Listeria monocytogenes is Gram-positive facultative intracellular pathogen that is ubiquitously present in the environment. During infection, L. monocytogenes is phagocytosed by host cells and then rapidly escapes from the phagosome into the host cytosol. In the cytosol the bacterium is able to replicate and spread to neighboring cells without leaving the intracellular compartment. Maintenance of the intracellular niche is critical for L. monocytogenes pathogenesis, but there have been several reports indicating cytosolic bacteria can induce inflammasome-mediated host cell death. Additionally, our laboratory previously identified a host transcriptional profile induced by L. monocytogenes upon entry into the cytosol termed the cytosolic surveillance pathway, characterized by the robust upregulation of IFN-beta; and co-regulated genes. Although the host components of the signaling pathways leading to cell death and IFN-beta; production are becoming better defined, the bacterial ligands were largely unknown. To gain insight into the bacterial components and ligands required for stimulation of these two pathways, we performed a forward genetic screen and isolated mutants that affected induction of host cell death and/or IFN-beta.
We identified a transposon insertion in lmo2473 that caused hyperstimulation of inflammasome-mediated cell death, pyroptosis. Further characterization revealed these mutants, and to a lesser extent wild-type L. monocytogenes, lysed in the macrophage cytosol. Intracellular bacteriolysis released bacterial DNA that was detected by the cytosolic DNA sensor AIM2 to trigger pyroptosis. Tight regulation of other bacterial factors capable of stimulating inflammasomes, such as flagellin, likely contribute to the low levels of pyroptosis induced by L. monocytogenes.
We also isolated a mutant that harbored a transposon insertion in the gene lmo0052, renamed pdeA. Biochemical characterization of the gene product determined PdeA was a cyclic di-AMP phosphodiesterase.
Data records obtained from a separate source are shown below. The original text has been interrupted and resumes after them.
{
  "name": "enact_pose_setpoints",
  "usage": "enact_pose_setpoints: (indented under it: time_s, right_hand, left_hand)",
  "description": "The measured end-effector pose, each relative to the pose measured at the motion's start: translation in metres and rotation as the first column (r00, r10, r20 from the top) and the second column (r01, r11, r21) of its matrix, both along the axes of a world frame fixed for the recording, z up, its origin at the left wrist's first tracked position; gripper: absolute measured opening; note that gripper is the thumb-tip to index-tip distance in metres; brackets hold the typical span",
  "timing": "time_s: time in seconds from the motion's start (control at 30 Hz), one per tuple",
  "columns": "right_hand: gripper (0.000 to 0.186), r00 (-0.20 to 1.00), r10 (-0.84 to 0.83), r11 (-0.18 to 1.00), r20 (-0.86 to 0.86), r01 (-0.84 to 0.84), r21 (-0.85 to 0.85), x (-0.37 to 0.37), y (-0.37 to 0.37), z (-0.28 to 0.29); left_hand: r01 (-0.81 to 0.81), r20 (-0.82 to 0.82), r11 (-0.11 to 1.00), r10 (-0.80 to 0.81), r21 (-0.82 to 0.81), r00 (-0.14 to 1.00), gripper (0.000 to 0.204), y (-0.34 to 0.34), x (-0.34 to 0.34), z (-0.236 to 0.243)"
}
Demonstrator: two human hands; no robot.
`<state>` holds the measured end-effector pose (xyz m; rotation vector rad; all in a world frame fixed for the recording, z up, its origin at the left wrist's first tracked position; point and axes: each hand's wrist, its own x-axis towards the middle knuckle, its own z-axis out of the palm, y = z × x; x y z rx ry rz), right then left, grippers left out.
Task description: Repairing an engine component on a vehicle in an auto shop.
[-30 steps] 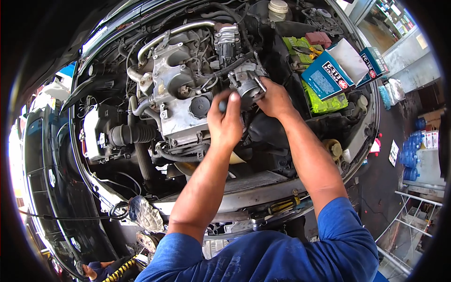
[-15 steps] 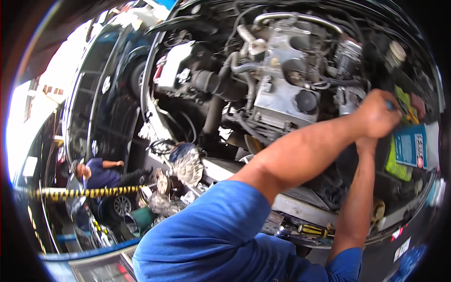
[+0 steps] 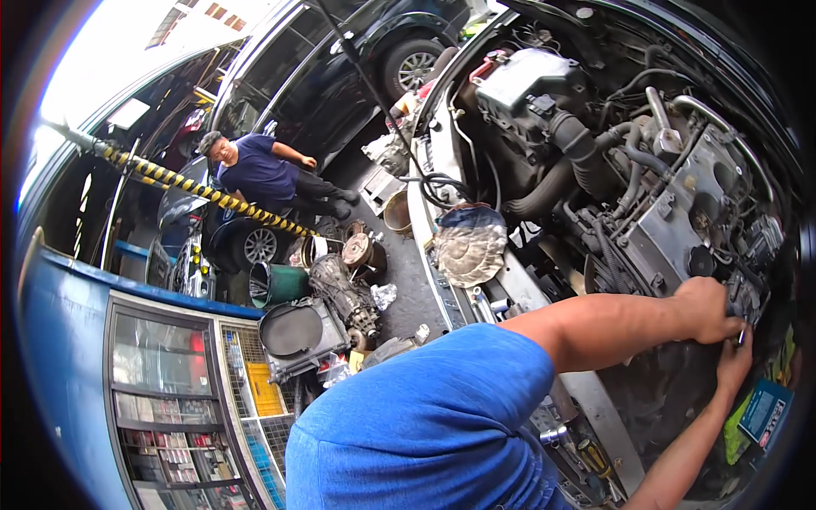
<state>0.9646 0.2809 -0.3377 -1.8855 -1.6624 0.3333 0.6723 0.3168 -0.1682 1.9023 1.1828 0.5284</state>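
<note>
At the right of the view, my left hand [image 3: 704, 308] is closed at a metal part on the engine [image 3: 692, 212]; what is in its grip is hidden. Just below it, my right hand [image 3: 733, 357] has curled fingers by a small shiny metal piece [image 3: 743, 337], too small to identify. The black oil cap [image 3: 699, 262] sits just above my left hand. A ribbed intake hose [image 3: 576, 149] runs from the airbox [image 3: 527, 81]. Beside my hands at the far right are a blue box [image 3: 762, 416] and a lime-green item [image 3: 736, 429].
A co-worker [image 3: 255, 170] in dark blue is at the left near a striped pole [image 3: 191, 187]. A crumpled cloth [image 3: 467, 246] lies on the front edge [image 3: 425, 204] of the car. A transmission [image 3: 340, 302], a green bucket [image 3: 272, 285] and tools [image 3: 586, 455] are also around.
The view has swung left, so the engine and my hands now appear farther right and the co-worker shows larger. Both hands remain together at the engine's metal part.
</note>
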Motion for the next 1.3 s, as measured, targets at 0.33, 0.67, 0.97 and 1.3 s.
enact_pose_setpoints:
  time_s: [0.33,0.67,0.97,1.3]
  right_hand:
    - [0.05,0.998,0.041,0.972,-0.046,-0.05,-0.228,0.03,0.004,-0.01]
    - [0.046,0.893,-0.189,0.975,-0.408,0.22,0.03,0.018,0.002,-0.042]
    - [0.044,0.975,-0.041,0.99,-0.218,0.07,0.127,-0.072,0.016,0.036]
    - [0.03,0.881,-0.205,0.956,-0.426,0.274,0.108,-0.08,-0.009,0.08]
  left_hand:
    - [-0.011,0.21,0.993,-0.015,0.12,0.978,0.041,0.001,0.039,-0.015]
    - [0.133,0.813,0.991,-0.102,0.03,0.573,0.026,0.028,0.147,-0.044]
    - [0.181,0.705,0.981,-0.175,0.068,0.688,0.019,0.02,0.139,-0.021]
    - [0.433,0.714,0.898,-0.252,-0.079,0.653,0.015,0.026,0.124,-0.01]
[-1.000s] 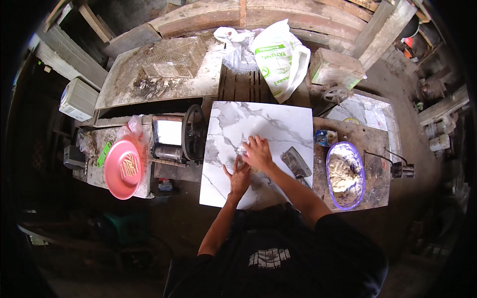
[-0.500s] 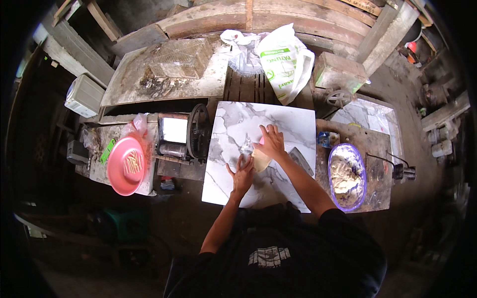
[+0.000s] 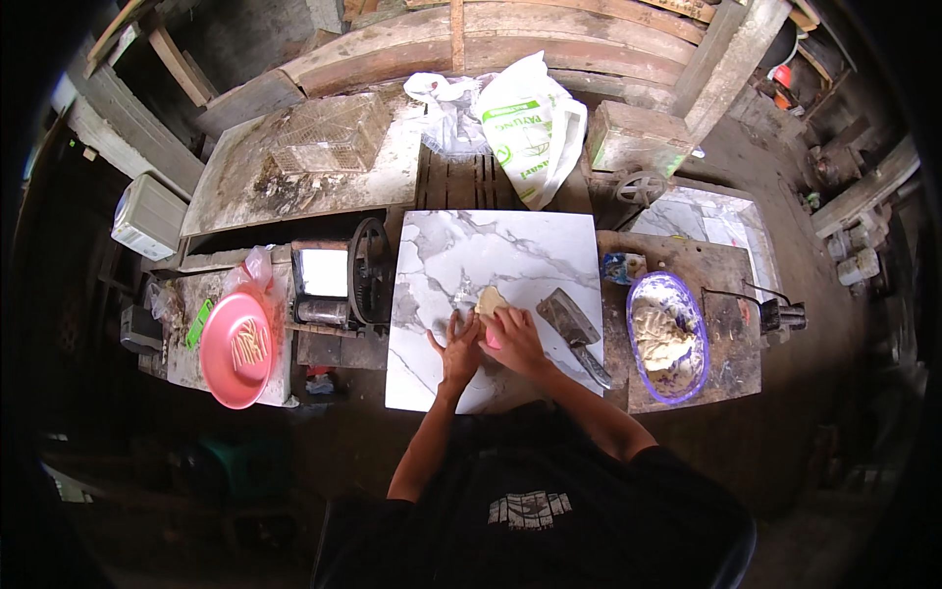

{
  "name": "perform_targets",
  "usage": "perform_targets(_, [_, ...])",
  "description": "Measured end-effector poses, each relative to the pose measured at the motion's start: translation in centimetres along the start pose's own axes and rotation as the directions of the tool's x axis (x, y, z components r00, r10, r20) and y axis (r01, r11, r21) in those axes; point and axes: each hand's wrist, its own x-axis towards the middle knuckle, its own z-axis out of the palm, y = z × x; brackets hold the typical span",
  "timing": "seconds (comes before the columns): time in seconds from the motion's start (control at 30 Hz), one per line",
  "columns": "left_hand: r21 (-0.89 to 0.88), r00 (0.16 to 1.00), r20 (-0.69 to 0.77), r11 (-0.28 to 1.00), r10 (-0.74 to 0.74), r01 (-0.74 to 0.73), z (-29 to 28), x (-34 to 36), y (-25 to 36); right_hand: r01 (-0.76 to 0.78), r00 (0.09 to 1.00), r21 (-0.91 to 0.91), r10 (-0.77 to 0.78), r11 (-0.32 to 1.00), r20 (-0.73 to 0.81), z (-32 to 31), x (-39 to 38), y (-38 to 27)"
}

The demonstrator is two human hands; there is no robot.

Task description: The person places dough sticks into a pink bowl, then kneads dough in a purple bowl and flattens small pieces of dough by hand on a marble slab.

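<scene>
Left hand (image 3: 458, 357) open, fingers splayed on marbled board (image 3: 432, 255). Right hand (image 3: 518, 346) curled over small pink item (image 3: 493, 338); can't tell if gripped. Flat dough piece (image 3: 490, 298) on board, at right fingertips. Cleaver (image 3: 568, 318) lies right of it. 1 pink basin (image 3: 218, 359) left, pale strips (image 3: 249, 346) inside; 1 purple basin (image 3: 705, 344) right, dough mass (image 3: 659, 337) inside. White-green sack (image 3: 535, 133) beyond.

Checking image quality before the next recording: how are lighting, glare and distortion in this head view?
All in the head view: marbled board brightly lit, lower left in deep shadow; white panel beside the dark wheel looks blown out; wooden planks bow with the fisheye, rim black.
</scene>
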Motion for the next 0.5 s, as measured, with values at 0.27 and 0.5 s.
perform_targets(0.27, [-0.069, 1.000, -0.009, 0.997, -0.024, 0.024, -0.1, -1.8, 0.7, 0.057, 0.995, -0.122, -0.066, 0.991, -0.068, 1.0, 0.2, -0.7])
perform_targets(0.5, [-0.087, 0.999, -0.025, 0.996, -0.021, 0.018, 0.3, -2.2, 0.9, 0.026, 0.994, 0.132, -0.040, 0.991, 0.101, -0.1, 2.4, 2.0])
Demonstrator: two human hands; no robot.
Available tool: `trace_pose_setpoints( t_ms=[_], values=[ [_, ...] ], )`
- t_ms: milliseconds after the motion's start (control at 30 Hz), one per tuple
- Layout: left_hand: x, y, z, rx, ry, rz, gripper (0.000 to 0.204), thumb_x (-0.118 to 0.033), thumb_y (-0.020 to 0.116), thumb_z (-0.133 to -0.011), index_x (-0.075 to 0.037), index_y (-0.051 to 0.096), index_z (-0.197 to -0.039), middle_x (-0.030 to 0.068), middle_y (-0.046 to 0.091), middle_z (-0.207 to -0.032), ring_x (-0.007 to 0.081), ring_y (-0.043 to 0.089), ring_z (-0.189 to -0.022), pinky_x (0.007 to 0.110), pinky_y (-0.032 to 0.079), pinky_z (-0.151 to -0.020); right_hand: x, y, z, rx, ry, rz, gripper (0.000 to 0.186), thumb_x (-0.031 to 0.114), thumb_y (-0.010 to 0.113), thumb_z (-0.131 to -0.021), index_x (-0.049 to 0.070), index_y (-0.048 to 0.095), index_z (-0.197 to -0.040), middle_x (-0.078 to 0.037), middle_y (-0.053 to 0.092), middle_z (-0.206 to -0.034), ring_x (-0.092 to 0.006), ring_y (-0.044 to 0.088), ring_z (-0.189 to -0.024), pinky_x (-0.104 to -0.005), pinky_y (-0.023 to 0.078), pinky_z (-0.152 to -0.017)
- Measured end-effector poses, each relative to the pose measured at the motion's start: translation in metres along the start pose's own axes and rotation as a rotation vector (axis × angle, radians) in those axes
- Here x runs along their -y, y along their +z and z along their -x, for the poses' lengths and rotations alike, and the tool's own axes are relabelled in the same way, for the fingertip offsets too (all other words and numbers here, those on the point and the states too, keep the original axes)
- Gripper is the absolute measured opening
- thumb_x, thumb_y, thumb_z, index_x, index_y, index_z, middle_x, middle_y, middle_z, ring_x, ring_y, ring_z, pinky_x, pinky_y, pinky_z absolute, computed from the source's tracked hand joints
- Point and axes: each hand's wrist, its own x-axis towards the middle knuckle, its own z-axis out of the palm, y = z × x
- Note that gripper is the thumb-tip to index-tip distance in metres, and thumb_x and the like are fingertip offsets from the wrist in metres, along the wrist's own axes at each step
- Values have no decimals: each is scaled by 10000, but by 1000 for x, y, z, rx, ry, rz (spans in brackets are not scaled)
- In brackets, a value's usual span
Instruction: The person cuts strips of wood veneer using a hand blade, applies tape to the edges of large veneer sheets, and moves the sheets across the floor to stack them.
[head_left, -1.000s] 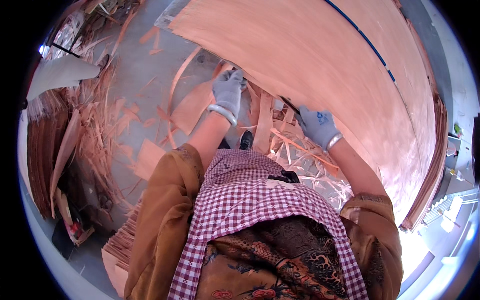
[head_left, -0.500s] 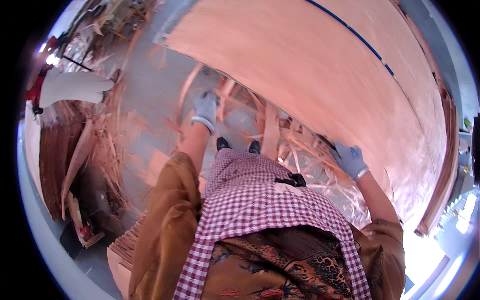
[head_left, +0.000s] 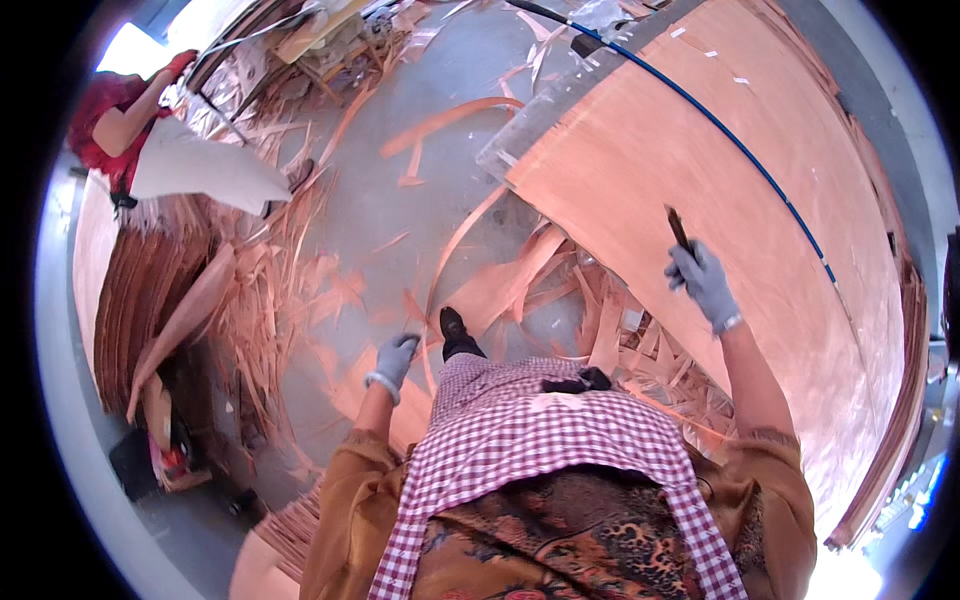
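Dark-brown tool [head_left: 678,228] in right fingers [head_left: 681,270]

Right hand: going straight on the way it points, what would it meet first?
Likely the dark block or blue rod near the upper-left edge of the wood sheet. Depth is unclear: the dark tool in the right hand might touch the sheet sooner.
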Motion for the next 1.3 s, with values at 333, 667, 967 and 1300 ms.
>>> trace_pose_setpoints(
  t_ms=[333,667,967,1300],
  values=[
    [0,-176,-75,24,-74,160,355,127,392,-731,-15,665,-909,67,670,-837,133,569,-715,257,443,-653,30,61,-85,-506,159,692,455,499,597,-806,57,529,-723,-153,568,-642,-341,538,-619,-409,421,-600],
    [-250,-142,-256,172,575,-448,229,-69,515,-835,-14,648,-1012,124,673,-898,194,620,-777,297,477,-714,27,69,-90,-636,159,835,458,490,624,-795,60,503,-693,-147,538,-607,-325,526,-567,-400,400,-547],
    [-462,-98,-366,315,583,-392,246,-152,535,-870,-22,630,-1055,58,648,-895,149,606,-833,276,469,-740,40,81,-96,-692,340,741,415,459,647,-791,64,526,-758,-148,513,-592,-328,517,-549,-396,404,-519],
    [-611,22,-455,490,255,92,576,-451,494,-897,-11,446,-1266,110,551,-1168,224,596,-895,313,460,-804,57,99,-101,-850,523,379,274,300,637,-839,48,547,-782,-96,582,-603,-217,556,-503,-347,413,-464]
  ],
)
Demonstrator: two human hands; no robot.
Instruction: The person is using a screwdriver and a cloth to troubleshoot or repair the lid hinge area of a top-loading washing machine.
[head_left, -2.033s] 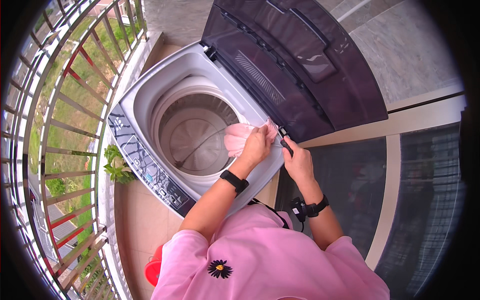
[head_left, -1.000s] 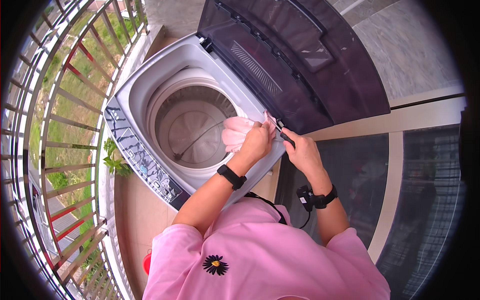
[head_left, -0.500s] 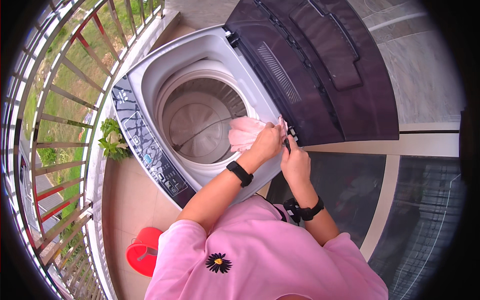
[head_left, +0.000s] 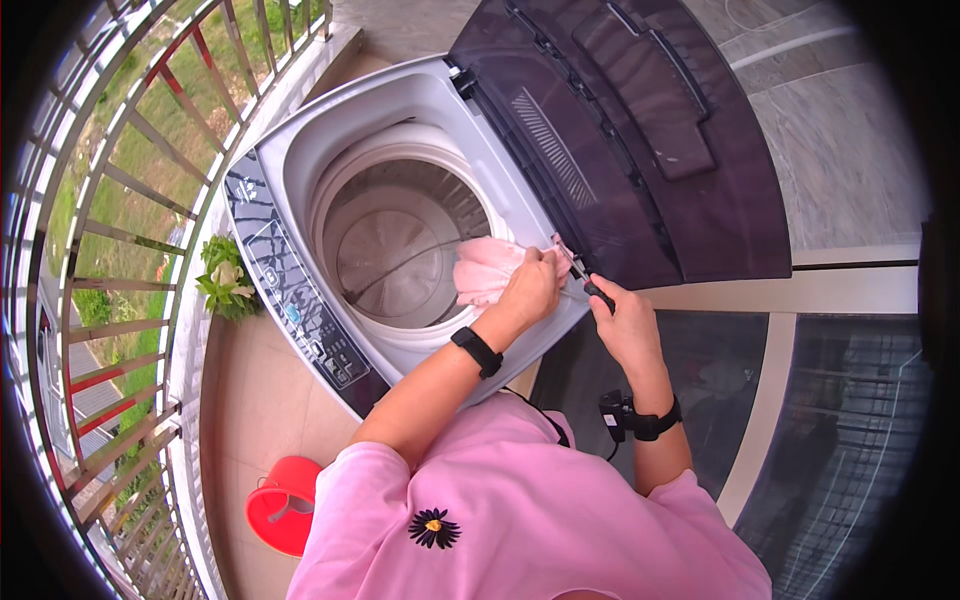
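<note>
A top-loading washing machine (head_left: 385, 372) stands before me with its dark lid (head_left: 650, 170) raised to the right. My left hand (head_left: 528, 290) is closed on a pink cloth (head_left: 484, 268), bunched at the rim of the opening near the lid's hinge; part of it hangs over the drum (head_left: 390, 240). In my right hand (head_left: 628, 325) is a screwdriver (head_left: 600, 294) with a black handle and a thin metal shaft. Its shaft points up and left toward the cloth and the hinge corner. The cloth and my fingers hide whether its tip touches anything.
A metal railing (head_left: 120, 290) curves along the left, with a green plant (head_left: 226, 280) beside the machine. On the tiled floor at lower left sits a red bucket (head_left: 282, 506). To the right are dark glass panels (head_left: 845, 440) in a pale frame.
My right hand has moved right and slightly down, away from my left hand, so more of the screwdriver shows. My left hand stays on the cloth with little movement.
</note>
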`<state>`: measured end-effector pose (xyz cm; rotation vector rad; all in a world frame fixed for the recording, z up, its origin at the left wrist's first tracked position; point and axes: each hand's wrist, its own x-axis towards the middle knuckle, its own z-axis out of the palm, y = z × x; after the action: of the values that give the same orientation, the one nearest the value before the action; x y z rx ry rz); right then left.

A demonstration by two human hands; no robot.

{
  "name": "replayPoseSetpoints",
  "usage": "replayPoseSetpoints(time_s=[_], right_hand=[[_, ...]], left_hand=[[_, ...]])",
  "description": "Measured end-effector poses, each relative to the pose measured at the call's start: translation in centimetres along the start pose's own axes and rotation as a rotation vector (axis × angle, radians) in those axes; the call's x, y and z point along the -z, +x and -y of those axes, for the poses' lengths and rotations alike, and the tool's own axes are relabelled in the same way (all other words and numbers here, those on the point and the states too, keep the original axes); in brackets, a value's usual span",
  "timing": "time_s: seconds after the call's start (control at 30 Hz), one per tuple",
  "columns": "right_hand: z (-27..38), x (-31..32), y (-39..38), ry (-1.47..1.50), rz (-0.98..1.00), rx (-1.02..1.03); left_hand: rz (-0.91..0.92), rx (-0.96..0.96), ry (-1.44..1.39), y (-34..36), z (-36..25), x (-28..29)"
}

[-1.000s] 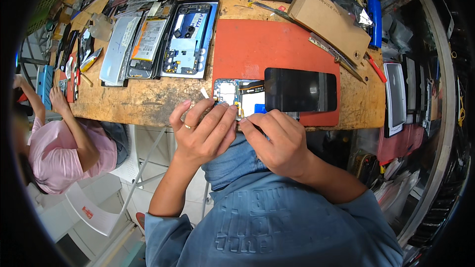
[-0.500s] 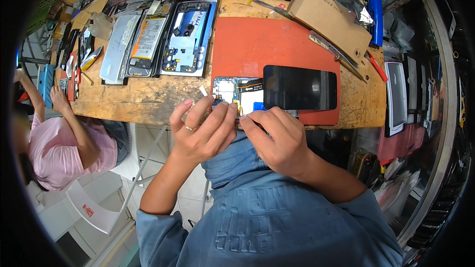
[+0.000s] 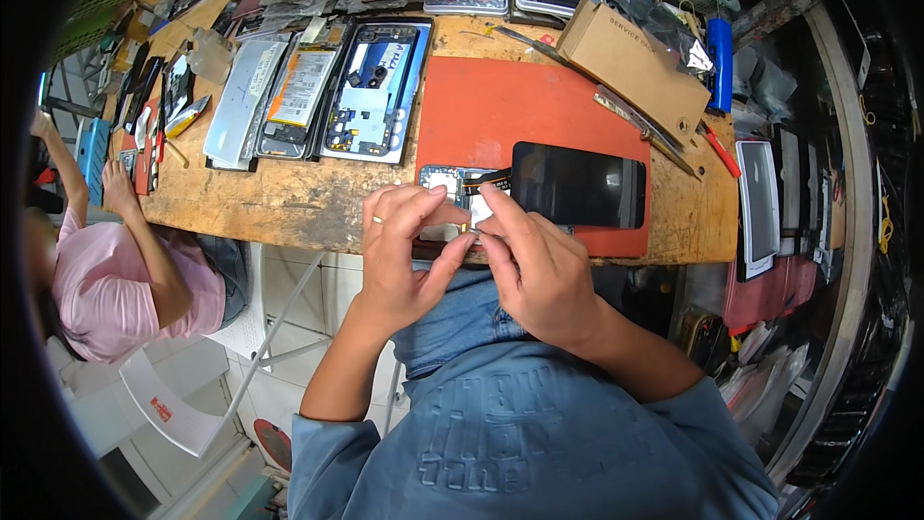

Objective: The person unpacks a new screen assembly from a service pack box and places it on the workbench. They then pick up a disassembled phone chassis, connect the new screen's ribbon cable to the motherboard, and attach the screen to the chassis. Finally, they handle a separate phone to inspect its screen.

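Note:
An opened phone body (image 3: 443, 175), its circuit board exposed, lies at the front of the red mat (image 3: 529, 96). A black flex cable (image 3: 493, 179) runs across it to the dark phone screen (image 3: 577, 185) on its right. Over the phone's near edge, my left hand (image 3: 399, 255) has its fingers curled and its thumb tip close to my right thumb. My right hand (image 3: 544, 270) faces it, index finger raised near the cable, thumb close to another fingertip. Both hands appear closed around something tiny between the fingertips, too small to name. The hands cover much of the phone's lower part.
Left of the mat lie a phone frame (image 3: 371, 91), a phone with a battery (image 3: 298, 87) and a silver panel (image 3: 245, 87). A cardboard box (image 3: 630, 63), tweezers (image 3: 664, 146) and a red-handled tool (image 3: 720, 149) sit right. A person in pink (image 3: 144, 279) sits left.
My hands have drawn together at the phone's near edge, the left thumb coming into view and the right index rising. The blue piece beside the screen is now covered. The whole view has shifted slightly.

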<state>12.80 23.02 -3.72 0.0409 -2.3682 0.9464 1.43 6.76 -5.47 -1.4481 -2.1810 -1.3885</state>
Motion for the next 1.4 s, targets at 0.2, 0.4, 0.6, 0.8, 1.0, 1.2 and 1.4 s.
replayPoseSetpoints(time_s=[0.2, 0.4, 0.6, 0.8, 1.0, 1.2, 1.4], right_hand=[[0.66, 0.36, 0.21, 0.113, 0.021, -0.143], [0.22, 0.12, 0.36, 0.126, 0.018, -0.113], [0.1, 0.2, 0.64, 0.135, 0.035, -0.102], [-0.08, 0.05, 0.57, 0.103, 0.033, -0.086], [0.06, 0.02, 0.45, 0.101, 0.031, -0.108], [-0.14, -0.12, 0.39, 0.096, 0.019, -0.09], [-0.12, -0.15, 0.41, 0.083, 0.013, -0.085]], left_hand=[[0.037, 0.014, -0.04, -0.26, 0.37, -0.02], [0.055, 0.067, -0.065, -0.4, 0.3, -0.06], [0.089, 0.166, -0.119, -0.51, 0.06, -0.13], [0.082, 0.138, -0.096, -0.25, 0.06, -0.08], [0.076, 0.169, -0.08, -0.27, -0.23, -0.09], [0.097, 0.207, -0.113, -0.65, 0.31, 0.1], [0.08, 0.232, -0.111, -0.59, -0.12, -0.1]])
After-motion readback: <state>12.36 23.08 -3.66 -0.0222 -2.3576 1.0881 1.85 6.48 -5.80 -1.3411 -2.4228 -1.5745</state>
Inactivation of this protein resulted in accumulation of the nucleotide and increased stimulation of IFN-beta;. As cyclic di-AMP was only recently identified as a bacterial second messenger, we used mutants that modulate enzymatic processing of c-di-AMP to interrogate the role of its signaling in L. monocytogenes physiology and pathogenesis. This work implicates c-di-AMP, not only as the IFN-beta;-stimulatory ligand, but also as a critical molecule involved in bacterial growth, response to stress, and cell wall stability.
In summary, using a forward genetic approach, we have identified mechanisms by which host cells recognize and respond to L. monocytogenes invasion of the cytosol. Other mutants isolated in this screen merit further characterization to potentially unveil additional bacterial components involved in these responses.